CA2074418A1

CA2074418A1 - Speech synthesis using perceptual linear prediction parameters

Info

Publication number: CA2074418A1
Application number: CA2074418A
Authority: CA
Inventors: Hynek Hermansky; Louis Anthony Cox, Jr.
Original assignee: Individual
Current assignee: US West Advanced Technologies Inc
Priority date: 1991-09-18
Filing date: 1992-07-22
Publication date: 1993-03-19
Anticipated expiration: 2012-07-22
Also published as: US5165008A; ZA926061B; NZ243731A; EP0533614A2; CA2074418C; EP0533614A3; AU2063892A; AU639394B2

Abstract

A method for synthesizing human speech using a linear mapping of a small set of coefficients that are speaker-independent. Preferably, the speaker-independent set of coefficients are cepstral coefficients developed during a training session using a perceptual linear predictive analysis. A linear predictive all-pole model is used to develop corresponding formants and bandwidths to which the cepstral coefficients are mapped by using a separate multiple regression model for each of the five formant frequencies and five formant bandwidths. The dual analysis produces both the cepstral coefficients of the PLP model for the different vowel-like sounds and their true formant frequencies and bandwidths. The separate multiple regression models developed by mapping the cepstral coefficients into the formant frequencies and formant bandwidths can then be applied to cepstral coefficients determined for subsequent speech to produce corresponding formants and bandwidths used to synthesize that speech.
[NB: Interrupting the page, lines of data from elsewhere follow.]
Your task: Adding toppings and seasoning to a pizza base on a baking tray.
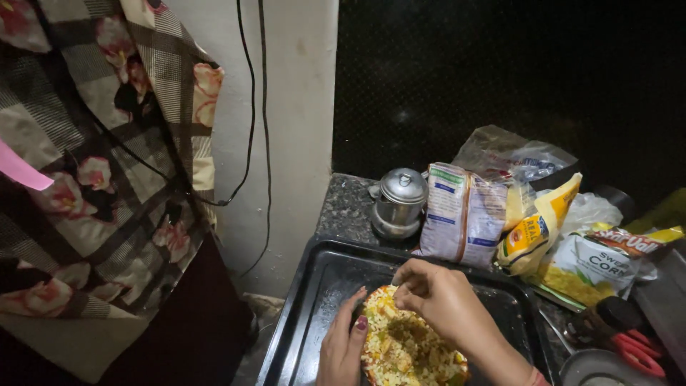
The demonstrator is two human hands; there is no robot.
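While your right hand (pixel 436 297) hovered with pinched fingers over the pizza (pixel 407 347) in the black tray (pixel 314 286) on the worktop (pixel 346 204), your left hand (pixel 343 347) lay open against the pizza's edge, holding nothing; packets (pixel 464 214) stood behind.

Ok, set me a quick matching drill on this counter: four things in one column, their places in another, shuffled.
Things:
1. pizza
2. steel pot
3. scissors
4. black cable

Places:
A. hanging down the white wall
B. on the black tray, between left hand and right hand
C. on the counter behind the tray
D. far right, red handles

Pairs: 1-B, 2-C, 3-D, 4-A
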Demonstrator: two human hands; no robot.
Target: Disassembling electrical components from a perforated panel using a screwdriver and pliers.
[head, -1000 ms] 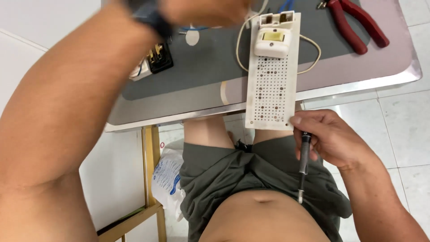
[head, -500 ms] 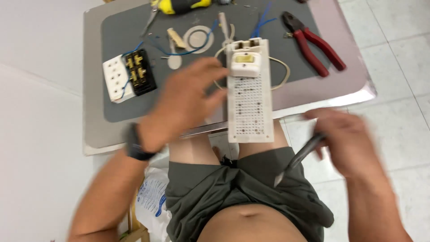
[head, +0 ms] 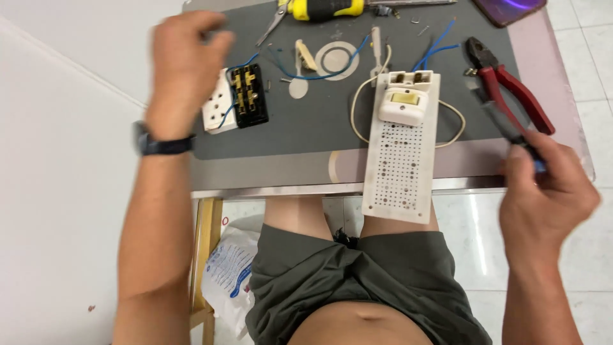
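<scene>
My left hand (head: 184, 70) hovers over the back left of the grey mat (head: 306, 128), blurred, fingers loosely bent with nothing seen in it. It is just above and left of a white socket with a black insert (head: 235, 99). At the table's right edge my right hand (head: 548, 195) grips a dark slim screwdriver (head: 499, 122), whose shaft slants up toward the red pliers (head: 514, 86). A white perforated board with a switch (head: 401, 163) lies between the hands, overhanging the table edge above my lap.
A yellow-handled tool (head: 325, 8), loose blue wires (head: 332, 61), a round disc (head: 338, 59) and small parts lie at the back of the mat. A dark phone (head: 507, 6) sits at the back right. A plastic bag (head: 225, 275) lies on the floor by a wooden frame (head: 203, 255).
My left hand has left the perforated board and swung to the back left over the socket. My right hand has risen with the screwdriver from my lap to the table's right edge.
</scene>
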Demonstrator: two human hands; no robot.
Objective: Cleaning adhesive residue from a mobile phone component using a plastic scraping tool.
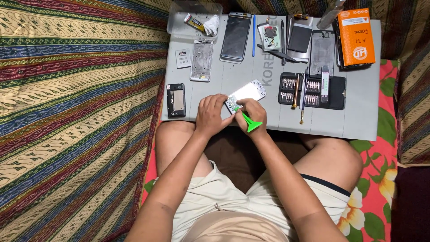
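White phone (247,92) lying tilted on grey mat, near edge gripped under my fingers. Green plastic pry tool (250,122), flared end toward me, tip at phone's edge.

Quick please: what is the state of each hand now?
Left hand: closed on the white phone, steadying it.
Right hand: closed on the green pry tool.

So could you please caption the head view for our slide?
Left hand steadies a white phone on a grey mat; right hand works a green plastic pry tool.
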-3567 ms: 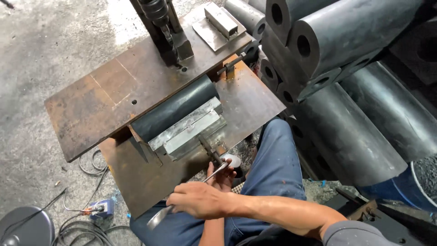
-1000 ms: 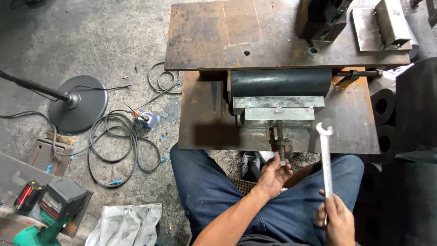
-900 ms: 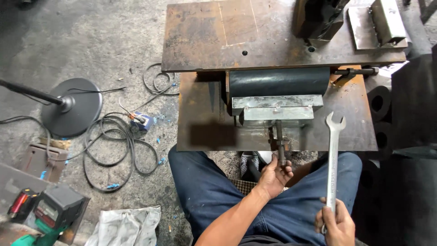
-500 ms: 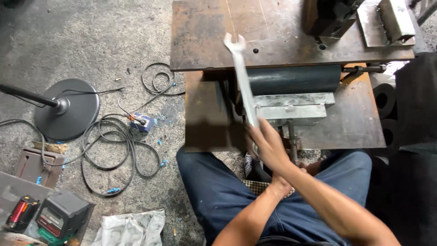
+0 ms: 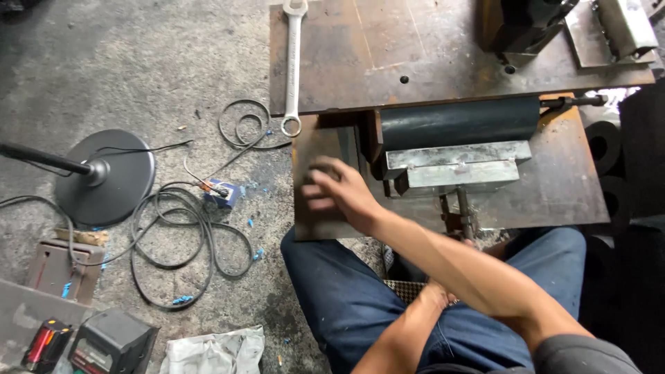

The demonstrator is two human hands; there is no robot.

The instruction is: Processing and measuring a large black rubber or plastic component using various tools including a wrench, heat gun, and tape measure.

Since less data are required for synthesizing each speech segment than in conventional techniques, areduction in the required storage space and/or transmission rate for the data required in the speech synthesis is achieved. In addition, the cepstral coefficients for each speech segment can be used with the regressive model for a different speaker, to produce synthesized speech corresponding to the different speaker.